The March 2026 inspection was the fourth on record for this location. The pattern is uneven. In June 2022, inspectors found zero violations. Fourteen months later, in August 2023, the count jumped to 11. By July 2025, it had dropped to 5, with one repeat violation noted. Then in March 2026, it climbed back to 13.

The 2025 inspection is worth noting alongside the 2026 findings. That visit produced one repeat violation, meaning inspectors had flagged the same issue at least once before and found it again. The March 2026 inspection produced no repeats, but 13 violations in a single visit at a retail bakery is a significant total, particularly when four of them fall in the priority or priority foundation categories.

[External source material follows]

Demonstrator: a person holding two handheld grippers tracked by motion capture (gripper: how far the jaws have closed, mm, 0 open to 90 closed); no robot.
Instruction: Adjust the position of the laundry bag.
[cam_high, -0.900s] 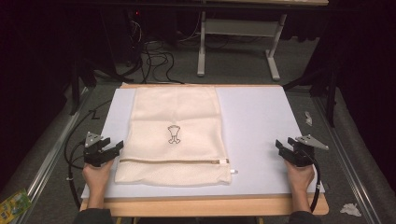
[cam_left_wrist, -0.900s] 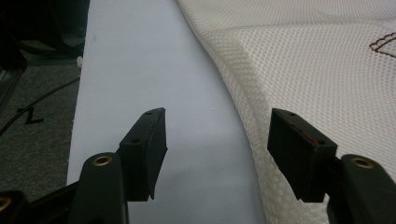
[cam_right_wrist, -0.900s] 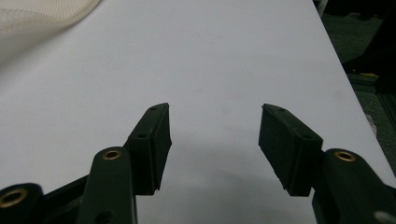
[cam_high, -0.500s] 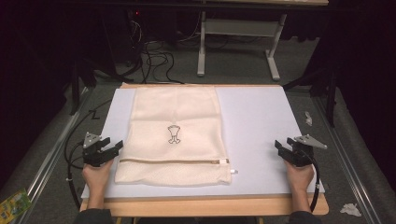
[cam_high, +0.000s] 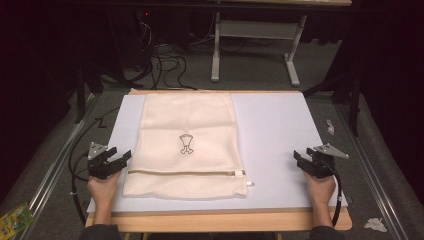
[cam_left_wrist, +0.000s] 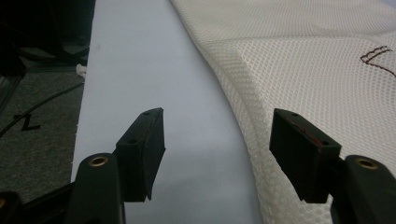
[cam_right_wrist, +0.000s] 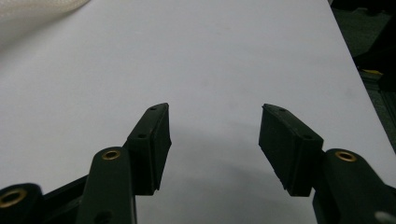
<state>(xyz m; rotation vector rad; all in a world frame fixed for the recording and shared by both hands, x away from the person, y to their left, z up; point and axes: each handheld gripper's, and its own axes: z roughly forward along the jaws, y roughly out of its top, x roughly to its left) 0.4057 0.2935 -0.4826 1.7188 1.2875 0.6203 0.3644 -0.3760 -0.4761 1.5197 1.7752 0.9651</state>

The establishment met sanitation inspection requirements in March 2026, the same outcome recorded in all three prior inspections. Several violations were corrected on site during the visit: the handwashing issue was addressed, temperatures were brought back down, the blocked sink was cleared, and the improperly stored utensils were washed and sanitized.

What was not corrected on site was the management documentation. The person in charge's inability to answer illness questions, the missing employee health reporting records, and the absence of written vomit and diarrhea procedures were addressed by emailing information and forms to the owner. Whether those documents were completed and put into use after the inspector left is not reflected in the March 30 record.